● **INFORMATION SHOWN**:
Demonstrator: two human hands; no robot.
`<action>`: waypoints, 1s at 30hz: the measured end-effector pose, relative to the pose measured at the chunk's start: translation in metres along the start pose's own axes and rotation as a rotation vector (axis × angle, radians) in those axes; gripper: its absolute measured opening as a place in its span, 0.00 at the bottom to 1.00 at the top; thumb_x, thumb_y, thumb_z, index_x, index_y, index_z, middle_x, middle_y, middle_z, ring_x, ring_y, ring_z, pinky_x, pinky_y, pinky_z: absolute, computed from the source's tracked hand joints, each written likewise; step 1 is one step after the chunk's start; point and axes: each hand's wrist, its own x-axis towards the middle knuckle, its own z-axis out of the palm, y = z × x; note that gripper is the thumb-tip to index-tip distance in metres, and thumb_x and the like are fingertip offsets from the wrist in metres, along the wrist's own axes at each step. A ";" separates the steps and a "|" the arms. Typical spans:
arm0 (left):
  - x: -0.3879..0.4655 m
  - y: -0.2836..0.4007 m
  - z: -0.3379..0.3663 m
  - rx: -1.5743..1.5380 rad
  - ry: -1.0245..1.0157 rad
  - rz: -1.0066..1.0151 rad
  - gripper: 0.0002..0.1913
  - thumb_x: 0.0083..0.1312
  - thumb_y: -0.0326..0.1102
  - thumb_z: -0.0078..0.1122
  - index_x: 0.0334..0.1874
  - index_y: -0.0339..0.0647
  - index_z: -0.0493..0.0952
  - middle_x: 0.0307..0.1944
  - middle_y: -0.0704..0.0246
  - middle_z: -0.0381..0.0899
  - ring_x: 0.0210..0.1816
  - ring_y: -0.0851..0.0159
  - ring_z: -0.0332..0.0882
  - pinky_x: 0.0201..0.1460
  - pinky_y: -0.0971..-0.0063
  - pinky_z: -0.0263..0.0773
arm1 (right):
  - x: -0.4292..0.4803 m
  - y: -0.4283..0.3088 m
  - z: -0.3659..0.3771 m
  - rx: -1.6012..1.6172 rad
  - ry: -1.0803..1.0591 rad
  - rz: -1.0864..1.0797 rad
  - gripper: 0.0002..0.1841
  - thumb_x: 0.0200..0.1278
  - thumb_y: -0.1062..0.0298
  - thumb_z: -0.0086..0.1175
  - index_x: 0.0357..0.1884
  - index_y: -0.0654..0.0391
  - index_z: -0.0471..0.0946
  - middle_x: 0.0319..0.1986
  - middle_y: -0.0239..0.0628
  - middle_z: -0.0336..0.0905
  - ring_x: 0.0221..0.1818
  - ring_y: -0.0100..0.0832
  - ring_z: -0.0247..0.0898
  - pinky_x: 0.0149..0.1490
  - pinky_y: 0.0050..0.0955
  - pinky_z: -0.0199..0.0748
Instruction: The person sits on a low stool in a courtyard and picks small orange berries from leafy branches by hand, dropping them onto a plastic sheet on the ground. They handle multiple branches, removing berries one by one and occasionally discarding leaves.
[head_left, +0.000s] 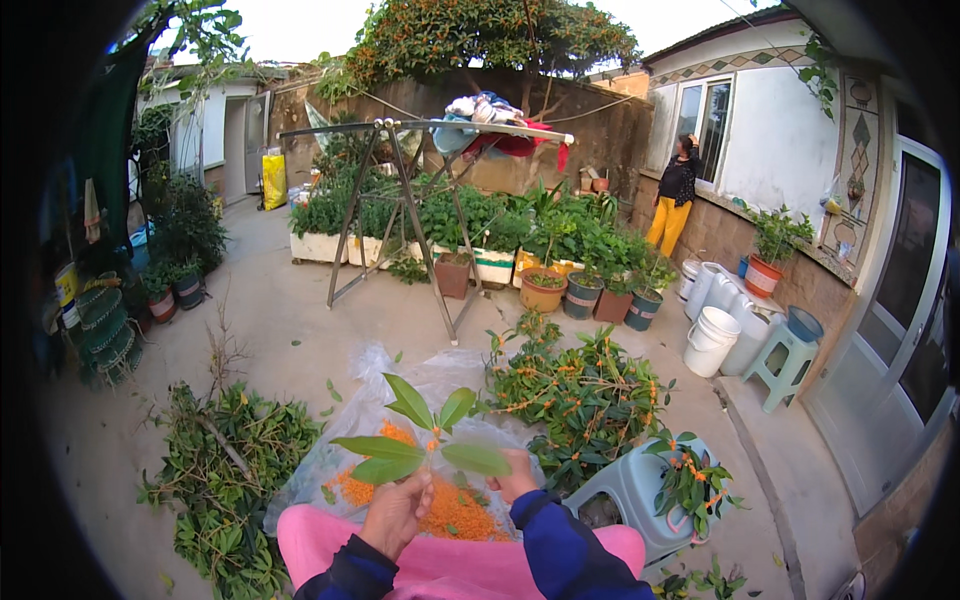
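Observation:
My left hand (397, 510) pinches the stem of a leafy osmanthus sprig (386, 450) that bears small orange blossoms. At the sprig's right side is my right hand (516, 474), its fingers curled by the tip of a blurred leaf; whether it grips the leaf is unclear. Beneath both hands, loose orange blossoms (457, 510) lie heaped on a clear plastic sheet (300, 480). Beyond the sheet to the right is a pile of flowering branches (585, 390). Leafy cut branches (232, 480) with few visible blossoms lie on the left.
A blue plastic stool (637, 487) with a flowering sprig and pink-handled scissors (679, 521) stands at the right. Ahead are a metal drying rack (405, 180) and potted plants (544, 289). A white bucket (712, 341) is near the house. Another person (675, 195) stands by the window.

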 end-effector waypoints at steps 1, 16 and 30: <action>0.000 0.000 0.000 0.035 -0.025 -0.005 0.03 0.69 0.26 0.60 0.38 0.37 0.76 0.26 0.69 0.78 0.22 0.73 0.72 0.20 0.81 0.61 | -0.005 -0.012 -0.002 0.085 -0.017 -0.020 0.11 0.68 0.64 0.61 0.34 0.63 0.81 0.20 0.33 0.75 0.19 0.26 0.71 0.20 0.27 0.59; -0.023 -0.004 0.023 0.006 -0.101 0.005 0.04 0.68 0.27 0.63 0.40 0.36 0.79 0.29 0.70 0.79 0.26 0.73 0.74 0.23 0.82 0.62 | -0.101 -0.055 0.072 -0.650 0.006 -0.779 0.07 0.59 0.68 0.61 0.31 0.63 0.80 0.24 0.50 0.80 0.28 0.49 0.80 0.33 0.40 0.74; -0.025 0.003 0.033 0.117 -0.100 0.277 0.07 0.70 0.34 0.63 0.36 0.42 0.76 0.27 0.80 0.71 0.26 0.82 0.64 0.26 0.85 0.58 | -0.133 -0.034 0.077 -0.968 -0.176 -1.038 0.06 0.58 0.70 0.58 0.27 0.59 0.74 0.24 0.48 0.77 0.27 0.53 0.76 0.32 0.49 0.72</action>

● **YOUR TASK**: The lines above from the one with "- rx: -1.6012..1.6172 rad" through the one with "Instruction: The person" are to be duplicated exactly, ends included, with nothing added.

● **SOLUTION FOR THIS EXERCISE**:
  - rx: -1.6012..1.6172 rad
  - ry: -1.0803..1.0591 rad
  - rz: -1.0864..1.0797 rad
  - gripper: 0.0002..0.1841
  - thumb_x: 0.0200..0.1278
  - thumb_y: -0.1062..0.0298
  - thumb_z: -0.0086..0.1175
  - index_x: 0.0357..0.1884
  - index_y: -0.0654..0.0391
  - index_z: -0.0471..0.0946
  - middle_x: 0.0319..0.1986
  - middle_y: -0.0239..0.0628
  - middle_z: -0.0336..0.0905
  - ring_x: 0.0221..0.1818
  - ring_y: -0.0100..0.0832
  - ring_z: -0.0247..0.0898
  - pinky_x: 0.0149..0.1490
  - pinky_y: 0.0050..0.0955
  - pinky_z: -0.0199..0.0748
Instruction: The person sits on a low stool in a courtyard and picks small orange berries from leafy branches by hand, dropping them onto a plastic sheet on the ground. They handle multiple branches, removing berries one by one and occasionally discarding leaves.

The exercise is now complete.